*Assignment:* Every line below from the one containing "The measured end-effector" through the one containing "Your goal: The" is to be printed exactly, with the pictures omitted.

───── Dataset excerpt

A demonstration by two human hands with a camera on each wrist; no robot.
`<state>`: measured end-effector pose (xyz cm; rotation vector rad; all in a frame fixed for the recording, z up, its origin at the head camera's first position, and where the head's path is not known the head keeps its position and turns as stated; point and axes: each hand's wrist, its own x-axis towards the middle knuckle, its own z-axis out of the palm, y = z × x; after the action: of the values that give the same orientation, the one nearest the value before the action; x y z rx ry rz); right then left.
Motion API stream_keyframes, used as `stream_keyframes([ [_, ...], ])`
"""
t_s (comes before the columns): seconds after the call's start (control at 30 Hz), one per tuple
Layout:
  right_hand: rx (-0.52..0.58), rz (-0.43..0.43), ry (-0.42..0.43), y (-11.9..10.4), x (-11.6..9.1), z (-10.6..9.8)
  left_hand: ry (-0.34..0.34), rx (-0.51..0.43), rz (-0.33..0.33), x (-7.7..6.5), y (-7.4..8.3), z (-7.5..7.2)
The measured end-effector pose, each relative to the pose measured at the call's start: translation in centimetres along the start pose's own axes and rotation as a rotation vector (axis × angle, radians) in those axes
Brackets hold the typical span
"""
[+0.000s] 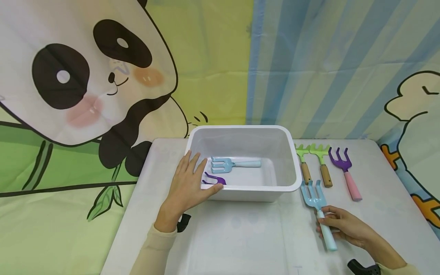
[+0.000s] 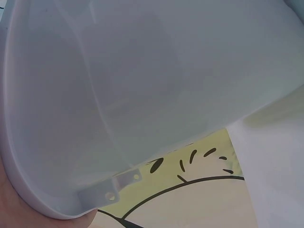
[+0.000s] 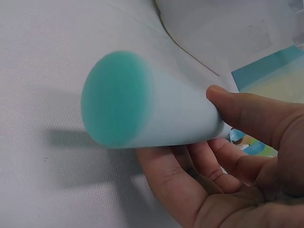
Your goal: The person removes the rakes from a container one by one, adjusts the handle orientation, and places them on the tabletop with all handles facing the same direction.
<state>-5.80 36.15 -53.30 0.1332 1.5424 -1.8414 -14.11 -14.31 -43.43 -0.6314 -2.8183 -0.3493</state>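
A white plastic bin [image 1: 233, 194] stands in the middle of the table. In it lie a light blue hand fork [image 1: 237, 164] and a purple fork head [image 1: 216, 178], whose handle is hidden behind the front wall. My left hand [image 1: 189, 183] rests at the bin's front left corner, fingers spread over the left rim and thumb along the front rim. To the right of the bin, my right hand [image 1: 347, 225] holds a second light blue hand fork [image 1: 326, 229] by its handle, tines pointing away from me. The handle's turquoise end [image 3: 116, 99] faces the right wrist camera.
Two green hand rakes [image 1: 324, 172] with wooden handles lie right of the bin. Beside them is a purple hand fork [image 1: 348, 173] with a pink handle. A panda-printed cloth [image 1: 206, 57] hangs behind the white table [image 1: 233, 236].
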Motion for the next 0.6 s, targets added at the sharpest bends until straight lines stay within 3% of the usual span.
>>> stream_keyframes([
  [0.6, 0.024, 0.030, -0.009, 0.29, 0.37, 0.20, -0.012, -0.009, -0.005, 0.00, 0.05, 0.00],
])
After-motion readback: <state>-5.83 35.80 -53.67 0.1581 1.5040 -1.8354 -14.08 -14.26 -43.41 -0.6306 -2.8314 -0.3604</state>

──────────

*Problem solution:*
The measured end-effector pose, each relative to the pose measured at the call's start: translation in centimetres along the start pose's own axes and rotation as a rotation vector (axis × angle, radians) in those axes
Brackets hold the typical span
"""
[+0.000s] 
[+0.000s] 
[+0.000s] 
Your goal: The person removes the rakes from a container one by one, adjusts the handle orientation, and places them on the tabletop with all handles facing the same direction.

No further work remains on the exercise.